■ The task ■
For the data that follows, return each line unchanged and drop the pictures.

■ Supplied material ■
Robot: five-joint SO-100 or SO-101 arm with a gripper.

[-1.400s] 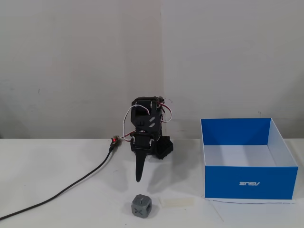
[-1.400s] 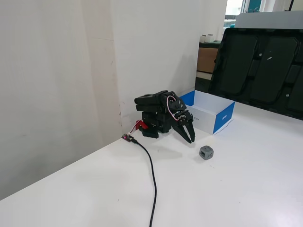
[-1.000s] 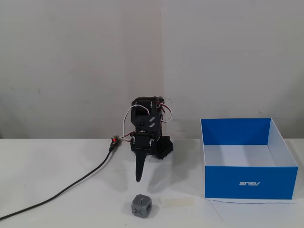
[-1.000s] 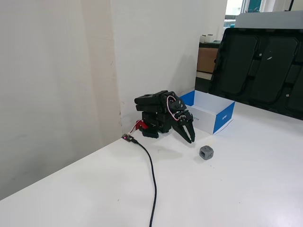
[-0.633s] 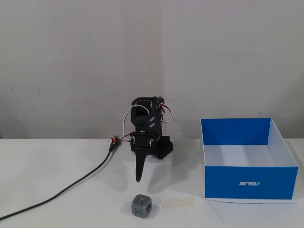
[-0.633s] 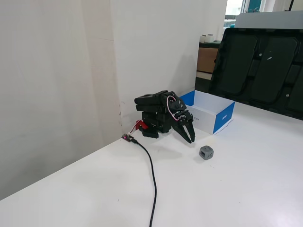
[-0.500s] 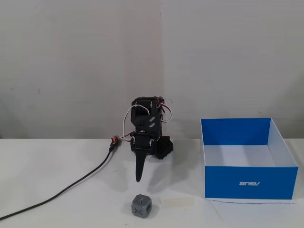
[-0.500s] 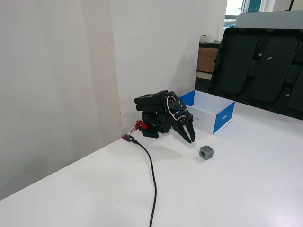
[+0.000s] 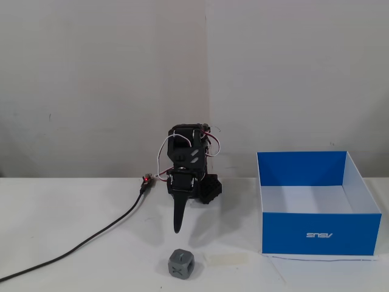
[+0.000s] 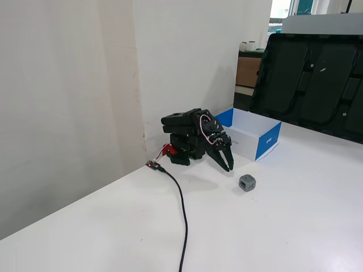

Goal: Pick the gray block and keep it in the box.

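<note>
The gray block [image 9: 181, 264] is a small gray cube with X-shaped faces, on the white table near the front edge; it also shows in the other fixed view [image 10: 247, 182]. The blue box [image 9: 320, 235] with a white inside stands open to the right of it, empty, and shows beyond the arm in the other fixed view [image 10: 267, 140]. My black arm is folded low at the back of the table. My gripper [image 9: 178, 227] points down toward the table, shut and empty, a short way behind the block; it also shows in the other fixed view [image 10: 227, 165].
A black cable [image 9: 91, 240] runs from the arm base to the front left of the table. A flat pale tape strip [image 9: 226, 259] lies just right of the block. A dark panel [image 10: 312, 79] stands beyond the table in a fixed view.
</note>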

■ Solution ■
Robot: five-joint SO-100 or SO-101 arm with a gripper.

[-1.400s] 
[-1.400s] 
[-1.000s] 
[-1.000s] 
[-0.633s] 
[-0.633s] 
[-0.500s] 
[-0.500s] 
[+0.000s] 
[+0.000s] 

Goal: Pick the gray block and keep it in the box.

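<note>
The gray block [image 9: 181, 264] is a small gray cube with X-shaped faces, on the white table near the front edge; it also shows in the other fixed view [image 10: 247, 182]. The blue box [image 9: 320, 235] with a white inside stands open to the right of it, empty, and shows beyond the arm in the other fixed view [image 10: 267, 140]. My black arm is folded low at the back of the table. My gripper [image 9: 178, 227] points down toward the table, shut and empty, a short way behind the block; it also shows in the other fixed view [image 10: 227, 165].
A black cable [image 9: 91, 240] runs from the arm base to the front left of the table. A flat pale tape strip [image 9: 226, 259] lies just right of the block. A dark panel [image 10: 312, 79] stands beyond the table in a fixed view.
</note>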

Nothing remains to add to the output.